I see people say gunlines are boring, so I play a superheavy tank company, which has a load of firepower but it's not in very many shots (comparatively) so not too much dice. The tanks are at home in melee so I shove them forwards, jockeying for the best position to tie up as many units as possible while still simultaneously staying in support range of my lesser units and other tanks...
... it's really quite fun, and for my opponents as well (or so I am told).
But then people say that army is boring, and I sometimes wonder if IG can ever be played without being labeled as boring.
Ig is one of the harder armies to make interesting, just like Tau, because so much is frontloaded into just shooting firepower. I don't think a baneblade-focused list is the worst, tbh its probably decent now that they work in melee, but people will get disinterested for the same reason they don't like Imperial Knights - you're playing a miniatures game and your opponent is playing with a few action figures.
The most fun guard army I've ever played is a friend of mine who runs Catachans. He's got a mix of mechanized, shooting, and melee elements, which is never really that competitive, but is usually what people consider the most fun, because the game is usually more about on-the-table tactics than the list checks that you have with most skew lists.

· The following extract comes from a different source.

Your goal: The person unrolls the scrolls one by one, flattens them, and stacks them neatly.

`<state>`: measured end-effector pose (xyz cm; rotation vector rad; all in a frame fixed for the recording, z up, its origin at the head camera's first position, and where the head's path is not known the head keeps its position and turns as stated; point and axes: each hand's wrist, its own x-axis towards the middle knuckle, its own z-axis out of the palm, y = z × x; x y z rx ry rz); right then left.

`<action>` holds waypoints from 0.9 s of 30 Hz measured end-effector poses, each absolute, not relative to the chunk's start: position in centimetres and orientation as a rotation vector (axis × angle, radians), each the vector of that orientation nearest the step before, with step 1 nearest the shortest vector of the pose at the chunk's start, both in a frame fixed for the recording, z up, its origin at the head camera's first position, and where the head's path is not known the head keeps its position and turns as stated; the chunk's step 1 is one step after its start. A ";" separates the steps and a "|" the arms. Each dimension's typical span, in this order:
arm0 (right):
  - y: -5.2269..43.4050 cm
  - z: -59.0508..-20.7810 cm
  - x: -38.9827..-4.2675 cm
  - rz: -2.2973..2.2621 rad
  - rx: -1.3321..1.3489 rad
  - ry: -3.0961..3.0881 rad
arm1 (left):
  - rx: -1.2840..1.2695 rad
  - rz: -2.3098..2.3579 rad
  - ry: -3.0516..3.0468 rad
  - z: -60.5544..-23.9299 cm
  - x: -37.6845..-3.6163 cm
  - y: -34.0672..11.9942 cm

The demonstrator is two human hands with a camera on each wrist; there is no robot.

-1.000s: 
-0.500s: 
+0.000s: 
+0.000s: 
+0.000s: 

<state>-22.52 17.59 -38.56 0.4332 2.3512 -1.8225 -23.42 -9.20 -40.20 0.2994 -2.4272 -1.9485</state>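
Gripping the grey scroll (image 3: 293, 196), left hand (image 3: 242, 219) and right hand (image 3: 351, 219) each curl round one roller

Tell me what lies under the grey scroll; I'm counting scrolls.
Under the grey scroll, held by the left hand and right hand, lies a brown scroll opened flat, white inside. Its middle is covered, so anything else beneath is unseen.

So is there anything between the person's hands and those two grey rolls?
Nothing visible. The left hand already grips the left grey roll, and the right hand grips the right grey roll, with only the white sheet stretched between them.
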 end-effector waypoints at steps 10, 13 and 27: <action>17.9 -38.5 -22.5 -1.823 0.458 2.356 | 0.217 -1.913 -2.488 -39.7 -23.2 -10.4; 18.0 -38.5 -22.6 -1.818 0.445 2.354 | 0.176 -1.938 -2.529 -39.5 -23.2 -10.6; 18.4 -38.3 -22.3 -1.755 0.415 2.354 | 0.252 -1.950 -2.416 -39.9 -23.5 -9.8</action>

Guard and Tau are hard to do this with because you can still choose a variety of units and come up with something very skewy and one-note. "Look how much variety I have! I have fire warriors, sniper drones, hammerheads, longstrike, skyrays, riptides, ghostkeels, broadsides and a stormsurge! This will be fun and interactive!"
It isn't an impossible task, like you get when you try to make a non-skewed Imperial Knight army or khorne daemon army, but it isn't super easy. But yeah, if you want to never get complaints about a boring army, you're going to have to do a little extra work with Guard, Tau, Khorne, Grey Knights, etc.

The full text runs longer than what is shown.